House Bill Would Bring NC Abortion Law in Line with U.S. Supreme Court Ruling

This article from Executive Director Tara Romano originally appeared in NC Policy Watch. 

With all that’s happened politically over the least several months, it’s easy to forget there was a major U.S. Supreme Court decision last summer that reaffirmed the constitutional right to access abortion. The Whole Women’s Health v. Hellerstedt ruling that came out in June of 2016 pushed back strongly against many of the hundreds of restrictions that states have enacted since the 1973 decision that legalized abortion; and in particular the nearly 300 restrictions that have been passed since 2011.

While the Court had held in previous decisions that states could enact some restrictions, the 2016 ruling set the standard that these restrictions must be based on medical evidence (not ideological belief) and that restrictions must improve the health and safety of the patient seeking the abortion. The court also instructed states that they must weigh the benefit of these policies with the potential harm that may come from making abortion more inaccessible.

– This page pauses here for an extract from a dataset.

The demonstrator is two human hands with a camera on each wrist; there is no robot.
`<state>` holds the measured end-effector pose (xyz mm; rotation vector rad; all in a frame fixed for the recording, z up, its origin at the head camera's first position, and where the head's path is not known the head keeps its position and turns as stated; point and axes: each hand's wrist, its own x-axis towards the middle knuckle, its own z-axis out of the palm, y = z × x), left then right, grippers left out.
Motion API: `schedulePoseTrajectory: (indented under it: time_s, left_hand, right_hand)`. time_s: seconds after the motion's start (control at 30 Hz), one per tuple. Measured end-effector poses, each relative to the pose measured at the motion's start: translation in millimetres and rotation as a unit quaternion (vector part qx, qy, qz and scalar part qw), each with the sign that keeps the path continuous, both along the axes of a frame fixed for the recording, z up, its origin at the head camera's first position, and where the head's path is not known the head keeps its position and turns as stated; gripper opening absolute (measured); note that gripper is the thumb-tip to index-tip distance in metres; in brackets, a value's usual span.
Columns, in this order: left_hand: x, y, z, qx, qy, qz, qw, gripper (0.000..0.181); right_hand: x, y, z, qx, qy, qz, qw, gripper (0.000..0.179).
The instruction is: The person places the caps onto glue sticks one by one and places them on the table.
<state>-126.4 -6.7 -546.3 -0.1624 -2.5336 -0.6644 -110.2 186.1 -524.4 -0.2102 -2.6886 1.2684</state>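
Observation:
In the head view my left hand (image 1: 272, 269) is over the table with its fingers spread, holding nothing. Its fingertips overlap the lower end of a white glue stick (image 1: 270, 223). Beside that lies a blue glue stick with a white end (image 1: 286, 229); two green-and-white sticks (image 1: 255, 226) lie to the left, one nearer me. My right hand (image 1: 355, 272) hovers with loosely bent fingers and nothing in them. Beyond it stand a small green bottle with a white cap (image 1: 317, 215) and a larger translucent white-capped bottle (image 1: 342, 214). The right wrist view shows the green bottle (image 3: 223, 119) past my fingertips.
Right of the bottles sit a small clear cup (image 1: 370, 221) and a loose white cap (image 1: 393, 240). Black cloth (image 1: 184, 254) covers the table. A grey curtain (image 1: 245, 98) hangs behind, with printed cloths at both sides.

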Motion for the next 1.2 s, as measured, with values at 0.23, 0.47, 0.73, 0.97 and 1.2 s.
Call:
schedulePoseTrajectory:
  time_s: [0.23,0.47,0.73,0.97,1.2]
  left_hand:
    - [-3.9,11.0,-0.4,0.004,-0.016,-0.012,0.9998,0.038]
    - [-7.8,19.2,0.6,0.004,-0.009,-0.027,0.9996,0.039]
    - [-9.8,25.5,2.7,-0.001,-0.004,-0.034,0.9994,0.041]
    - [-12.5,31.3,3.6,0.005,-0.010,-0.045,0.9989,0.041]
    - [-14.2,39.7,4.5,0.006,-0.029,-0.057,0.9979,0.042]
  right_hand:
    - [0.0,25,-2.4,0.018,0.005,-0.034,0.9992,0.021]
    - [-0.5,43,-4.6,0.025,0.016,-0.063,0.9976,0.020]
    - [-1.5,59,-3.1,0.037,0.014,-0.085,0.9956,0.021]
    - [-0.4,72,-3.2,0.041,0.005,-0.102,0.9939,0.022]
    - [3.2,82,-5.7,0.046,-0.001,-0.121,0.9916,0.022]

It was a major victory for the cause of reproductive freedom.

The mere fact that the Court issued this ruling, however, doesn’t mean that the hundreds of potentially unconstitutional laws on the books across the country were automatically struck down. Instead, lawmakers and advocates across the country must still introduce and pass laws to repeal these restrictions and/or challenge their legality in court (as is happening in North Carolina right now with the state’s 20-week abortion ban).

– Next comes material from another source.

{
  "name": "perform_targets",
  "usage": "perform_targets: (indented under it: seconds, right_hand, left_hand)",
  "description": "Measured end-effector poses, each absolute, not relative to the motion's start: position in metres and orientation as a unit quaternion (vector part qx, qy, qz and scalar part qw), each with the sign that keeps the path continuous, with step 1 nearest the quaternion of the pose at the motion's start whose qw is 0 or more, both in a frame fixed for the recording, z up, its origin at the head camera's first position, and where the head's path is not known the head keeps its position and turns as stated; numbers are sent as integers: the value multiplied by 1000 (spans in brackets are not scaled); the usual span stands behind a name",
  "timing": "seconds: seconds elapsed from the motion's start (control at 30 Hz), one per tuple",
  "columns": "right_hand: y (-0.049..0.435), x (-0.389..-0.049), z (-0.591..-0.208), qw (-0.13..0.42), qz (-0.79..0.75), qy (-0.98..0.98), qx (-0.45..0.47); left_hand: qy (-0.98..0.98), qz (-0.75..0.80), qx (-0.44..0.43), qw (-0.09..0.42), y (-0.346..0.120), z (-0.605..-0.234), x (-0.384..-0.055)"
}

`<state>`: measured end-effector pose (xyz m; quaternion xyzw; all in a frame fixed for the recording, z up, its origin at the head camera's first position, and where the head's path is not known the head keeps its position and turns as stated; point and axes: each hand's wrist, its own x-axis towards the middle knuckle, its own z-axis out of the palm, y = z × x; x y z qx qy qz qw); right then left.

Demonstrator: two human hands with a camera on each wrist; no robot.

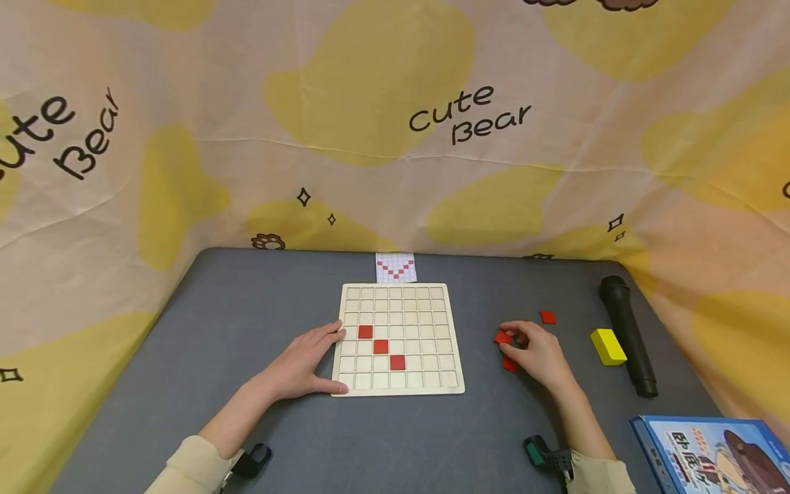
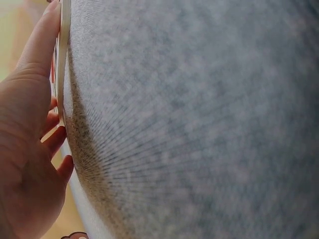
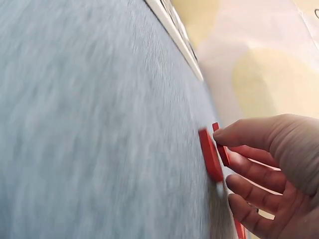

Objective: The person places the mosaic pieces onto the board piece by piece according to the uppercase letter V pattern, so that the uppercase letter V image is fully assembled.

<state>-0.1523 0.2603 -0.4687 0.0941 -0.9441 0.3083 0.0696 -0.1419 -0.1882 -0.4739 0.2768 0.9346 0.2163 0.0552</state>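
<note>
A pale board point(image 1: 425, 346) with a square grid lies mid-table, three red tiles sitting in a diagonal on it, among them a middle one point(image 1: 380, 346). My left hand point(image 1: 302, 363) rests along the board's left edge, thumb at the near corner and fingers stretched towards the far side. To the right of the board, my right hand point(image 1: 538, 351) pinches a red square tile point(image 3: 223, 152) between thumb and fingertips. Another red tile point(image 3: 211, 157) lies on the table just by the pinched one. Farther back lies a red tile point(image 1: 548, 318) on its own.
Behind the board is a small card point(image 1: 396, 268) printed with a red V pattern on a grid. At the right are a yellow block point(image 1: 607, 347), a black microphone point(image 1: 629, 336) and a blue box point(image 1: 710, 453). A patterned cloth point(image 1: 395, 123) hangs behind the grey table point(image 1: 247, 295).
</note>
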Motion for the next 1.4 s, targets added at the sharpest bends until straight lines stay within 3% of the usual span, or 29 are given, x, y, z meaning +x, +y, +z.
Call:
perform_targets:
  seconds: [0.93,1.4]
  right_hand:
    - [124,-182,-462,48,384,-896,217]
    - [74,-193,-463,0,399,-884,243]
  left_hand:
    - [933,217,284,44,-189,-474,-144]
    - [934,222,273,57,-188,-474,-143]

In keeping with this imperative, some North Carolina lawmakers are taking action to restore reproductive freedom in the state, by recently introducing a bill entitled “An Act Repealing Laws in Conflict with the US Supreme Court Decision in Whole Women’s Health v. Hellerstedt”(“The Whole Women’s Health Act”, for short).

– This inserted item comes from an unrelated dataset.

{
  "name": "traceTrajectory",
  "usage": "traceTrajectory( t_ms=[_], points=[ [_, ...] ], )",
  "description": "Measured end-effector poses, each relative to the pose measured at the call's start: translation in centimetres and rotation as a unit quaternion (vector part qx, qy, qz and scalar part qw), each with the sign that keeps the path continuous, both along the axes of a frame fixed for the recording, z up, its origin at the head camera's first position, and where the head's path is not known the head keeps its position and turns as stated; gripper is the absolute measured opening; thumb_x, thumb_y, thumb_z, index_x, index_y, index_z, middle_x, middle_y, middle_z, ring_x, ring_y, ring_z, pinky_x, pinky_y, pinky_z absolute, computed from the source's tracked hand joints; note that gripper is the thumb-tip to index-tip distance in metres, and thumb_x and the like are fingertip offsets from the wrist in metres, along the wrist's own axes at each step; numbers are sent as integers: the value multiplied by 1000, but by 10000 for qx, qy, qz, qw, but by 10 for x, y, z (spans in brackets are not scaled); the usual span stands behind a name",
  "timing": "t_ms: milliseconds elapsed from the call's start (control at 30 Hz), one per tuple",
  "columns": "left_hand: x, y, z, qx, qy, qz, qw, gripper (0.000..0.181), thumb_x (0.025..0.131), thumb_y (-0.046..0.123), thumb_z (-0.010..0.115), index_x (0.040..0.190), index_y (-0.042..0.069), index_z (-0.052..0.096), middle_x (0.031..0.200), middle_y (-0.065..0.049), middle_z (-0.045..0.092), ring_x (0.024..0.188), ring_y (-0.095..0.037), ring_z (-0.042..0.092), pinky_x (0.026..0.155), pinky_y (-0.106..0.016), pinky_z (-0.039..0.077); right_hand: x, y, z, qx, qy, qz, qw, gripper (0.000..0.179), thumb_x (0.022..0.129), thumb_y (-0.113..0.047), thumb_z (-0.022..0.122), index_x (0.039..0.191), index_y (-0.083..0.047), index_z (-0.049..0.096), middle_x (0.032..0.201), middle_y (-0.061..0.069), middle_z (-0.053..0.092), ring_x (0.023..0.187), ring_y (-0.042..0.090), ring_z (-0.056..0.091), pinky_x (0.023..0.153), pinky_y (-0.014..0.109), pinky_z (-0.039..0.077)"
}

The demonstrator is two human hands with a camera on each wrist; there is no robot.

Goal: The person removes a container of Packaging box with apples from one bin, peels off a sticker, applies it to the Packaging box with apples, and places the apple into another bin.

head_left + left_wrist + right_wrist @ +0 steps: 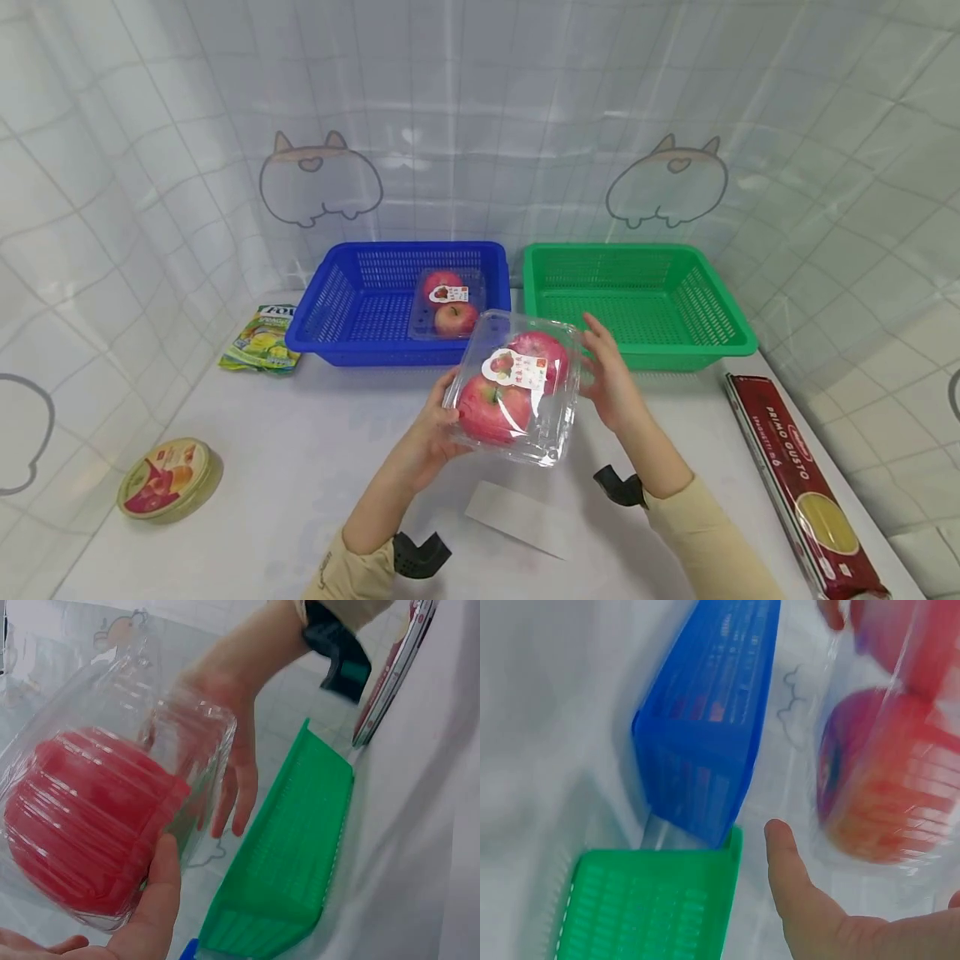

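Observation:
A clear plastic box of apples (510, 387) with a white label is held up, tilted, above the table; two red apples show inside. My left hand (427, 433) grips its left side, with a finger (154, 900) against the plastic in the left wrist view. By the box's right side is my right hand (615, 383), fingers extended; whether it touches the plastic I cannot tell. A second box of apples (447, 325) lies in the right part of the blue basket (360, 312). The green basket (622, 321) stands just beyond my right hand.
At the left lie a green-yellow packet (264, 340) and a round tub (167, 479). A red spaghetti pack (802, 483) lies along the right edge. A white slip of paper (517, 517) is on the table below the held box. Tiled-pattern sheeting (480, 125) surrounds the table.

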State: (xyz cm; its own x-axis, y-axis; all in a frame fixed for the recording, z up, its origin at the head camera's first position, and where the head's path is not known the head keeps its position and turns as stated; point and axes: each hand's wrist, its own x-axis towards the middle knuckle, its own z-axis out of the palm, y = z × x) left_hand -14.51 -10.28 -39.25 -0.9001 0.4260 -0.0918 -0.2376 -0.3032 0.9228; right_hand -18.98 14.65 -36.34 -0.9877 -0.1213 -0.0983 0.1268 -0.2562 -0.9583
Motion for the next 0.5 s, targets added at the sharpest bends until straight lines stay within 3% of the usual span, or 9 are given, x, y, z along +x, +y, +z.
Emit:
traceTrajectory(
  t_ms=[233, 500],
  points=[
    [-5, -2, 3, 201, 39, 669, 9976, 81, 75, 24, 50, 144, 14, 10, 138, -21, 27, 104, -20, 51, 86, -41, 46, 21, -15, 0, 283, -272, 391, 9985, 68, 92, -34, 41, 149, -24, 5, 150, 13, 13, 132, 40, 25, 96, 60, 34],
    [-8, -5, 1, 275, 33, 1135, 9932, 75, 78, 20, 45, 143, 14, 10, 140, -20, 24, 106, -22, 49, 87, -40, 46, 37, -33, -2, 262, -567, 1138, 9915, 73, 89, -30, 49, 147, -28, 5, 143, 16, 23, 124, 42, 39, 83, 56, 47]
  ],
)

Sadly, North Carolina has a long history of enacting politically-motivated restrictions on abortion that have had nothing to do with medical care and everything to do with restricting access to the procedure; and this bill will not repeal all of them. What this bill does, however, is repeal the most arbitrary restrictions that have been shown to be nothing more than attempts to block patients from accessing abortion and intimidate abortion providers, including:

  • The 72-hour waiting period: Waiting periods have always been based on the false and sexist notions that women aren’t capable of making their own decisions, or that they are somehow too flighty to think about a decision unless the state instructs them to do so. The truth, of course, is that most patients have thought very carefully about their decision before they even pick up the phone to make an appointment; and a recent study showed very few change their mind during a mandated waiting period.
  • The mandated, legislator-written script for physicians: There is no reason for politicians to insert themselves into exam rooms and tell doctors what to tell their patients about abortion; especially when that information is not based on medical evidence. National medical associations oppose such measures for destructively interfering in the doctor/patient relationship.
  • The mandated viewing of ultrasounds by patients seeking abortion: As with mandatory waiting periods, this is another attempt by anti-abortion politicians to insert themselves into exam rooms where they don’t belong based on the demonstrably false notion that women don’t think deeply about the decisions they make.
  • The stockpiling of private ultrasound test results by the state: There is no reason for government officials to collect and stockpile these images except to further erode the privacy of patients seeking abortion, and to second-guess physicians’ professional decisions.
  • The 20-week abortion ban: Abortions later in pregnancy are extremely rare, but when they do occur, it is because something serious has happened. To make a patient travel to another state because of an arbitrary time limit makes an already extremely difficult situation for the patient even worse.
  • Sex-selective” abortion bans: This North Carolina law is more about what has happened in other countries, and mainly serves to perpetuate racist stereotypes about Asian Americans seeking reproductive health care in the state. Laws such as ensuring equal pay for equal work and better protections for sexual violence survivors would do more to combat sexism and its destructive impacts than this type of ban.

In addition to repealing these unconstitutional laws, the Whole Women’s Health Act would prevent lawmakers from enacting further arbitrary restrictions, and bring North Carolina in line with the 2016 Supreme Court ruling. Perhaps just as importantly, it would also make sure state law better reflects public opinion in a society in which seven in ten Americans supportsafe and legal access to abortion for those who make that decision.

It’s time for North Carolina lawmakers to stop their interference in the most personal of health decisions and pass this vital legislation before the federal courts force them to do so.